# The falling value of the pound against the euro



## beverleyp

Hello Again Sailors... my husband and I are going to the Silver Coast for a six month recce from October to see whether we would like to settle in the area. However, we are dismayed at the way the pound is falling ever lower against the euro. Can anyone comment on how this is impacting on the cost of living in Portugal please?. Also worried about the value of our pensions although these have some years to run yet. Thanks for any feedback on this.

Beverley and Peter


----------



## jojo

Well we're in Spain and the falling pound aint doing us any favours!! My husband works and earns in the UK. We're just sittting it out for now, hoping things will change as are alot of retired folk on UK pensions... but for how long????????????? I think it would be easier to pick the winning lottery numbers than to guess where the pound/euro are heading!


Jo xxxx


----------



## silvers

Hi Beverley and Peter,
The simple answer is nobody knows. You just cut your cloth to what you have. Most British are having to learn to live with what they have. You can still eat in a good restaurant for around 20 euros for two. Things like car insurance used to be the equivalent of £120 now it's over £220 and that's all because of the weak Pound.


----------



## Suenneil

Hiya

As Jo said we have this on the Spain forum a lot! and unfortunately none of us can accurately predict how its going to go ... I did post an article on the spain site abour an hour ago that I took from the UK papers today ... Ive pasted it below. Its not looking good .... but who knows!

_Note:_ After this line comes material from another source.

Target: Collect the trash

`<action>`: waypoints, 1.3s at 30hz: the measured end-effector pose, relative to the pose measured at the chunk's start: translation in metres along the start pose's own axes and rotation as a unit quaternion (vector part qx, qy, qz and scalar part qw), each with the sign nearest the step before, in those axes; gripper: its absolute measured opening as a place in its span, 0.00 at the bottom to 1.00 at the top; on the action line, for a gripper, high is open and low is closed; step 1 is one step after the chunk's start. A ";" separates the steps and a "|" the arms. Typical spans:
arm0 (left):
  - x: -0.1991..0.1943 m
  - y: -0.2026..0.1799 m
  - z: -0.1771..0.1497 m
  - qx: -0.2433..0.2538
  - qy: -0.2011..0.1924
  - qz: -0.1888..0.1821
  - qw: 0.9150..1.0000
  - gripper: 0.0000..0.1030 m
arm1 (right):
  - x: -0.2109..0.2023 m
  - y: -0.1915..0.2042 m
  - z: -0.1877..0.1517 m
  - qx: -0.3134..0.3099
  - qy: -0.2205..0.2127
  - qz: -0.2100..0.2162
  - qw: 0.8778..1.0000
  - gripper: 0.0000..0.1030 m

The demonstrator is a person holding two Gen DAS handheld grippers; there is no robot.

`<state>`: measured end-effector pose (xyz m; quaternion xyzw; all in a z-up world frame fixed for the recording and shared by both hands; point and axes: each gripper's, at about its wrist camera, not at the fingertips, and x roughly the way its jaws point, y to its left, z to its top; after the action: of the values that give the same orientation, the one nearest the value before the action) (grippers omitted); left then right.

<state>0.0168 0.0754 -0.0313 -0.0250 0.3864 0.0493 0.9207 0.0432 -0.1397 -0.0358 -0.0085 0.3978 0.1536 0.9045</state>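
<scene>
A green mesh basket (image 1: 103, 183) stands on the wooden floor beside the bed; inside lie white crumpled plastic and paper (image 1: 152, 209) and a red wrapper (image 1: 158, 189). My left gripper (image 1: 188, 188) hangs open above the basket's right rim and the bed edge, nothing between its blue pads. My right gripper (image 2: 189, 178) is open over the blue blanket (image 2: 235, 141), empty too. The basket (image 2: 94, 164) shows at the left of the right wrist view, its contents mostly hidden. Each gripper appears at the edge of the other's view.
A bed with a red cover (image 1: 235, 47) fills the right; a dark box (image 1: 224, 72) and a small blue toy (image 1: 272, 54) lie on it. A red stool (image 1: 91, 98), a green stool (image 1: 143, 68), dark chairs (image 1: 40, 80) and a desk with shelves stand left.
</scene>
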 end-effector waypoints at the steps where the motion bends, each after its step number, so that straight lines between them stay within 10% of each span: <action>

My parent retired to Tarragona in Spain earlier this year and already they say they have seen a big increase in their cost of living (they have their UK pensions transferred over here every month) ... they appear quite shocked at the moment at how expensive it seems compared to just under a year ago ... and they hoped to retire in Spain to have a better standard of living!

Sue 

*Millions of Britons face another hike in the cost of travel today after the pound fell to a five-month low against the euro.

The exchange rate dropped to 1.1016 euros per pound after the Bank of England warned that the UK’s record debt is putting off investors.

It means items purchased in the 22 countries which use the single currency will now cost 6 per cent more than they did last month.

Until last month, sterling’s value had been slowly rising since it sunk to an exchange rate of nearly one to one last December.

In August it was worth 1.17 euros.

But since then the pound has lost value virtually every day – renewing fears it will once again hit parity with the euro by Christmas.

The fall in the value of the pound against the euro has sparked renewed fears the two currencies will hit parity – or becomes less valuable.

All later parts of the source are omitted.